The last couple of days have been somewhat emotionally-taxing for many individuals who participate in or at least pay some attention to the anime twitter community. To put it briefly, an individual with social connections to many other visible members of the community was revealed to have exhibited inappropriate behavior to underage members of the anime fandom, and also to have allegedly committed sexual assault. This revelation pulled the lid off of several other situations that had been whispered about but never really shared outside of very restricted or small communities. I’d rather not get into all the details here, because they’re personally upsetting to me; people’s accounts are relatively easy to search out, though, if you’d like to find out more information. There’s also a Kotaku article about some of the fallout (note that I don’t really agree with this process of “collecting names” on a public spreadsheet, which is what the article spends a lot of time on).

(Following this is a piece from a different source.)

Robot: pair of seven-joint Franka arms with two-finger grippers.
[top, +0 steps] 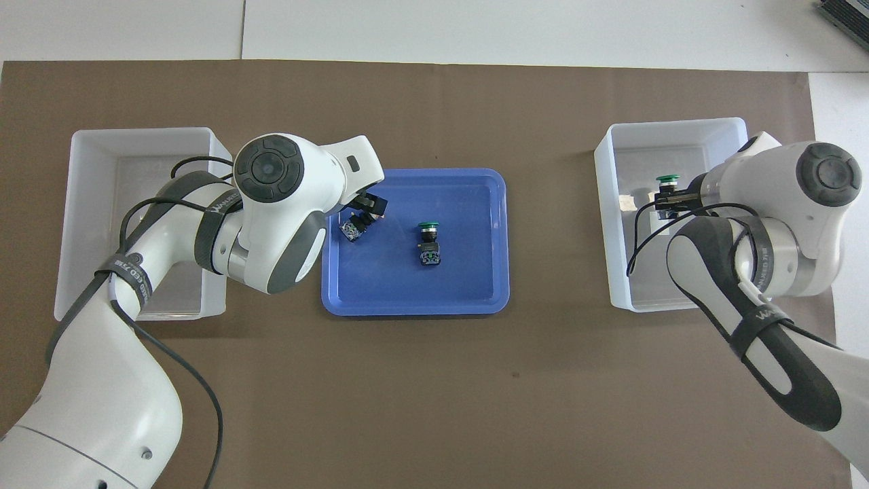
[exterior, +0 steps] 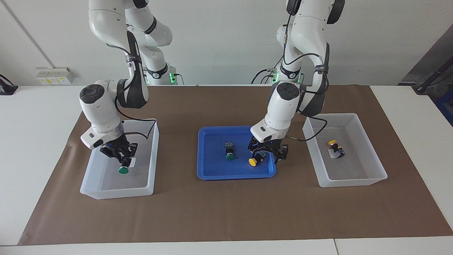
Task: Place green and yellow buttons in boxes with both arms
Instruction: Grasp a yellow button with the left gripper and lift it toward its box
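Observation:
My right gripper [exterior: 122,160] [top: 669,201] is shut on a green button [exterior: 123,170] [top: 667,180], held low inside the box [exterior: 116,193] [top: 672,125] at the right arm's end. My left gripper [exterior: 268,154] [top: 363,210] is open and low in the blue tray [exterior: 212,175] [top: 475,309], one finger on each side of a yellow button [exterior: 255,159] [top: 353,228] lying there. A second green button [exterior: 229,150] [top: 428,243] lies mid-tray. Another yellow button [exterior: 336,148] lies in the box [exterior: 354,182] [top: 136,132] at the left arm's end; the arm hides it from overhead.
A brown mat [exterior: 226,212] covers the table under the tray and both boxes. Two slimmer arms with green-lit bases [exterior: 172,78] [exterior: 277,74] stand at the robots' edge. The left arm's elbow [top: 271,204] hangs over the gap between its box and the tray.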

This situation has hit me pretty hard, though maybe not for obvious reasons. I didn’t know the person involved, nor the victims (that I’m aware of). I didn’t interact directly with this person online (though I did follow them until this news started to unfold). I don’t think I’ve ever even attended a convention where this person was present. I think what’s been so upsetting to me is just the reminder that the fandom experiences that I seek out as personal “safe spaces” have a potentially much darker side to them that’s not always known or acknowledged. Also, I think it bears mentioning that abusers’ methods are insidious and disturbingly similar across the board, and I have a lot of sadness because we as a society seem to be unable to find a good way to assess and respond to them.

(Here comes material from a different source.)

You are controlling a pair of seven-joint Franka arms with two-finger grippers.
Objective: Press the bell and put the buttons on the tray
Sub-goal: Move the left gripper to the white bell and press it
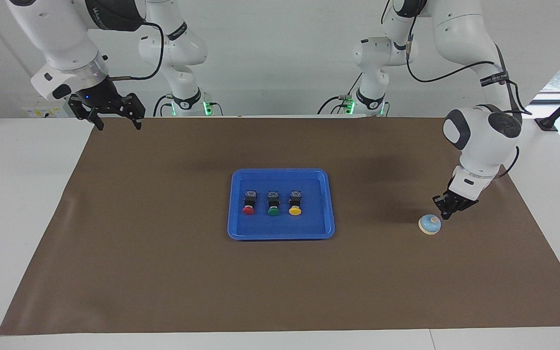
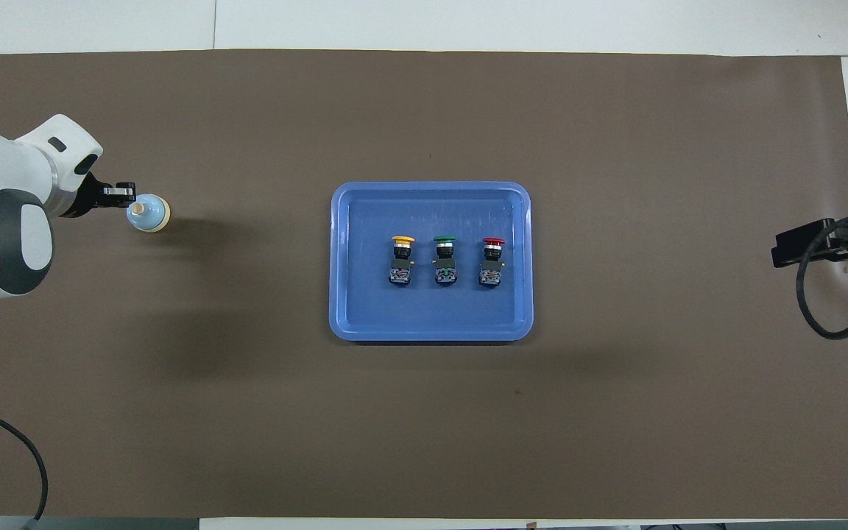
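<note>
We see the light-blue bell [image 1: 429,224] upright toward the left arm's end; red, green and yellow buttons [image 1: 273,202] lie in the blue tray [image 1: 281,234].

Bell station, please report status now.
Left gripper shut, just above the bell. Right gripper open, waiting. Three buttons in the tray. Nothing in the way.

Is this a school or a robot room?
Probably a robot lab: two white robot arms stand at a table with a brown mat, a blue tray of buttons, and a little bell.
</note>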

One of the details that has stuck with me throughout the time that the situation was unfolding is that the person in question took great pains to separate their public, outward-facing persona from the part of themselves who was using that persona to manipulate others. They made an effort to cultivate relationships with visible and respected community members which in part served to shield them from suspicion (not entirely, but just enough). Once the various accounts and allegations started to become public, many people had a shared reaction of both horror at their content, as well as shock at never being given reason to suspect the person of wrongdoing. To their credit, most of these folks have since acknowledged and been very understanding towards the survivors, but the general circumstances – the lying, the “circle of protection,” the suspicion cast on accusers in the past – hits me very close to home.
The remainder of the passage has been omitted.